Secuestro Express (Express Kidnapping) (dir. Jonathan Jakubowicz; 2005)

This crime drama is one of the few Venezuelan films to be picked up for distribution in the Anglophone world. It was made by a Venezuelan expat who lives in Los Angeles.

El Caracazo (dir. Roman Chalbaud; 2005)

This historical drama, which recounts the uprisings of 1989 and their violent suppression, walked away with awards at film festivals in Havana and Trieste.

Mi Vida por Sharon, o que te pasa a ti? (dir. Carlos Azpurua; 2006)

In a departure from earlier films like Amanecio de Golpe, this comedy concerns the attempts of Carlitos Lopez to recover a stolen car named Sharon, even if it risks his relationships with his ex-wife, girlfriend and family. 
Here is a clip:

Postales de Leningrado (dir. Mariana Rondon; 2007)
This is an award-winning coming of age drama about kids growing up in the left-wing insurgency of 1960s Venezuela. The director loosely based it on her own experiences as the daughter of FALN guerrillas. You can also find it on DVD. Yayyy!

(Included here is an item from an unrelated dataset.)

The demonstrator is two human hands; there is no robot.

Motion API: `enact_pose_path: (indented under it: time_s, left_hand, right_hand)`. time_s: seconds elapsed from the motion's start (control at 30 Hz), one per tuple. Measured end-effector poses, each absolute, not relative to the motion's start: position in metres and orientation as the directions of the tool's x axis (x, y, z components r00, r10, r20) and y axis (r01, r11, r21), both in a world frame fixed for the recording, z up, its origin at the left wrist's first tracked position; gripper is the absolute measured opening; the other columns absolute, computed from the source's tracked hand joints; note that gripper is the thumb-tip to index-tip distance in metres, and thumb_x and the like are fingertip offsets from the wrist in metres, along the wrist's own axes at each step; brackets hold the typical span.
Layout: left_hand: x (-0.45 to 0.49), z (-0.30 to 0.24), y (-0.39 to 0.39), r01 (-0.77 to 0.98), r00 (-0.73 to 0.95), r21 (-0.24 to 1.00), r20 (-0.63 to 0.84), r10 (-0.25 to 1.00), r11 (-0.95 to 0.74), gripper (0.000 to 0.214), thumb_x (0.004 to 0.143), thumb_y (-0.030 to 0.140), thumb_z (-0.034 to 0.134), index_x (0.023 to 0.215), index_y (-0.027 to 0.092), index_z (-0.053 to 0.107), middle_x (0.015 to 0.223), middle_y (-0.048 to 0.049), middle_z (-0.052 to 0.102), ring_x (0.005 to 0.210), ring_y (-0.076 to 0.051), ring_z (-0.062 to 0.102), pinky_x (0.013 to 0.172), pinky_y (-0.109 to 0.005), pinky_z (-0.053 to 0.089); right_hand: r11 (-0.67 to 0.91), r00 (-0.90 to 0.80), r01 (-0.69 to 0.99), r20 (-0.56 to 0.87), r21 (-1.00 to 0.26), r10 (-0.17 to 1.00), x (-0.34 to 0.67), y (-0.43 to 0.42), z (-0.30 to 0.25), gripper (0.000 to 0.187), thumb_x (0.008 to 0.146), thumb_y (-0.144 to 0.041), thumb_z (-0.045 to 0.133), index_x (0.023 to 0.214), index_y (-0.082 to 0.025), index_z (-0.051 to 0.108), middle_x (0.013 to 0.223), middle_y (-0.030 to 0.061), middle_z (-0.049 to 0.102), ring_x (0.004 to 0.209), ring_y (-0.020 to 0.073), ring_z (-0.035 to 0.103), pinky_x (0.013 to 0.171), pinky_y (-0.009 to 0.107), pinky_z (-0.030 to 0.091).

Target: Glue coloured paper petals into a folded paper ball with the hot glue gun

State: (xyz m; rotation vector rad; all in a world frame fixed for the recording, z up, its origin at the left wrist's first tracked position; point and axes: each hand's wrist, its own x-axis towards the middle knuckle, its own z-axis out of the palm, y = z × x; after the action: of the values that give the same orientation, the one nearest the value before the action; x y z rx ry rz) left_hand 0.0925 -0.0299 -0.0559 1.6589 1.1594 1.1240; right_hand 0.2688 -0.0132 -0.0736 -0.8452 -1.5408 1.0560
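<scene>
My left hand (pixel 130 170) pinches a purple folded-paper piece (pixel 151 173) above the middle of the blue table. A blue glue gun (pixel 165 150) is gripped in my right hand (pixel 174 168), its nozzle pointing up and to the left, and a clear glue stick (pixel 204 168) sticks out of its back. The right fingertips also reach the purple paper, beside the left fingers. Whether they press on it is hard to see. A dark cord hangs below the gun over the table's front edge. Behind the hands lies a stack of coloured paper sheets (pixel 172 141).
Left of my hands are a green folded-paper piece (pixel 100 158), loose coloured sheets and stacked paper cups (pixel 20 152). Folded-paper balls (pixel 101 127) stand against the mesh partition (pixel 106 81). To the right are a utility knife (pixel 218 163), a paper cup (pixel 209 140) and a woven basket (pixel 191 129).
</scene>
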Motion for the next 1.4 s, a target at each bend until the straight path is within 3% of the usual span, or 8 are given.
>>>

La Clase (dir. Jose Antonio Varela; 2007)
This romantic drama from Ville de Cine is based on the novel by Farruco Sesto, which contrasts the different ways of life of different social classes in Venezuela. The film walked away with awards from the Merida and Malaga film festivals. You can view the trailer here:

El Enemigo (dir. Luis Alberto Lamata; 2008)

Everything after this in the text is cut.